** DATA BELOW follows **

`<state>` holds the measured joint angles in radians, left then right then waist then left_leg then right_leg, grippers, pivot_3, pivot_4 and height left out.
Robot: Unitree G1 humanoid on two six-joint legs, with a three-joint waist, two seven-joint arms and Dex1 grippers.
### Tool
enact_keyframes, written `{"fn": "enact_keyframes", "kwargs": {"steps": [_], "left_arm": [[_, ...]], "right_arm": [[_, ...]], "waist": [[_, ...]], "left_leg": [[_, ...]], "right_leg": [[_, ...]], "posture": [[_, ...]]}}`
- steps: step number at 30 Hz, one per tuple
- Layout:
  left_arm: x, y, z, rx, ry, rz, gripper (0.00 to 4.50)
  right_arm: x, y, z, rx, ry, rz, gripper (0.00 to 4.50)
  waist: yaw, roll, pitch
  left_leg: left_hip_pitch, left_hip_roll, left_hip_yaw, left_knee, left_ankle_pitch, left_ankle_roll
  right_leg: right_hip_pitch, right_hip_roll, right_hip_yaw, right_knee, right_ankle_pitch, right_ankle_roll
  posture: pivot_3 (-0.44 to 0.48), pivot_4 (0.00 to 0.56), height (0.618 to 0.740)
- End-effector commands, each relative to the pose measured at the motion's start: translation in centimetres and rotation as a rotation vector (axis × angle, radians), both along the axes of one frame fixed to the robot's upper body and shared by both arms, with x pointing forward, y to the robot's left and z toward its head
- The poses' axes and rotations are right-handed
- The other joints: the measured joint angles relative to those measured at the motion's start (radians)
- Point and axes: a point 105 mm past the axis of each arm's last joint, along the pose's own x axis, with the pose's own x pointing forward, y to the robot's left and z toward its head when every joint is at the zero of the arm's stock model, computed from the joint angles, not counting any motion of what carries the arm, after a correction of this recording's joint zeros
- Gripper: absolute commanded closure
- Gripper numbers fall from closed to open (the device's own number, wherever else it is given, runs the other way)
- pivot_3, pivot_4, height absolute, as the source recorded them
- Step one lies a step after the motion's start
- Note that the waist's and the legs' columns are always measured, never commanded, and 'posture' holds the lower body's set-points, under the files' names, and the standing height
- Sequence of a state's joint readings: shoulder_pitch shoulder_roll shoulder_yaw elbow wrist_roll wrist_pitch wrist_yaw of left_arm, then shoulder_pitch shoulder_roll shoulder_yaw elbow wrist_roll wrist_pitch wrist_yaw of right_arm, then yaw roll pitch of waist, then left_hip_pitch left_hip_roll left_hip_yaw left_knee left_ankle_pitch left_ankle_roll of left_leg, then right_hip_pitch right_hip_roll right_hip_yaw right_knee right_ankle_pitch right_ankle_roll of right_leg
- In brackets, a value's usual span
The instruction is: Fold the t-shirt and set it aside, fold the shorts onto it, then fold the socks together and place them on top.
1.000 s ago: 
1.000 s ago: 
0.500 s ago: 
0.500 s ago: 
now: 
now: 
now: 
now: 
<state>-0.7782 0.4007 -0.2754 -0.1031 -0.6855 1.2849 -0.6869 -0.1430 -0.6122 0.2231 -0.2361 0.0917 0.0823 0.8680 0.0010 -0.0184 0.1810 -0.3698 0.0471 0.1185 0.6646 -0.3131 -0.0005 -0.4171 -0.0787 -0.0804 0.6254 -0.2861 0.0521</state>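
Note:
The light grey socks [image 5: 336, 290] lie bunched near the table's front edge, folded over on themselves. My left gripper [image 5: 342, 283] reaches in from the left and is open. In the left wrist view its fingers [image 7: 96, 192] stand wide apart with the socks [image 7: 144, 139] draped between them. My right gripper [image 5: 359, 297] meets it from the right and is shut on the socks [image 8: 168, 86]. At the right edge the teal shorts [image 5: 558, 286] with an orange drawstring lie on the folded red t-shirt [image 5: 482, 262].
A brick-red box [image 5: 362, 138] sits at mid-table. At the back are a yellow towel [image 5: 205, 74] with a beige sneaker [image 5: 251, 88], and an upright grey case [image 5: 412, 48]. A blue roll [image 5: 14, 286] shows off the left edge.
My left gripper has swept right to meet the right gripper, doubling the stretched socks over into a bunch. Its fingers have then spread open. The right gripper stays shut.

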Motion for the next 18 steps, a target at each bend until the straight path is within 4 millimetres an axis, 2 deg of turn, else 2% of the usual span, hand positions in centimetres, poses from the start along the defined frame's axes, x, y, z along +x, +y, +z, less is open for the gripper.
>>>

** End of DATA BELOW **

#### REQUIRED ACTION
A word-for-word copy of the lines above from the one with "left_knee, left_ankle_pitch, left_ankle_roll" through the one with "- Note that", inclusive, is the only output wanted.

#### EXERCISE RESPONSE
  left_leg: left_hip_pitch, left_hip_roll, left_hip_yaw, left_knee, left_ankle_pitch, left_ankle_roll
  right_leg: right_hip_pitch, right_hip_roll, right_hip_yaw, right_knee, right_ankle_pitch, right_ankle_roll
  posture: pivot_3 (-0.44 to 0.48), pivot_4 (0.00 to 0.56), height (0.618 to 0.740)
- End-effector commands, each relative to the pose measured at the motion's start: translation in centimetres and rotation as a rotation vector (axis × angle, radians), both along the axes of one frame fixed to the robot's upper body and shared by both arms, with x pointing forward, y to the robot's left and z toward its head
- The poses' axes and rotations are right-handed
- The other joints: the measured joint angles relative to those measured at the motion's start (radians)
- Point and axes: a point 105 mm past the axis of each arm's last joint, along the pose's own x axis, with the pose's own x pointing forward, y to the robot's left and z toward its head when every joint is at the zero of the arm's stock model, computed from the joint angles, not counting any motion of what carries the arm, after a correction of this recording's joint zeros
- Gripper: absolute commanded closure
- Gripper numbers fall from closed to open (the device's own number, wherever else it is given, runs the other way)
- pivot_3, pivot_4, height absolute, as the source recorded them
- Step one lies a step after the motion's start
- Note that the waist's and the legs' columns are always measured, never commanded, and 'posture' holds the lower body's set-points, under the files' names, and the standing height

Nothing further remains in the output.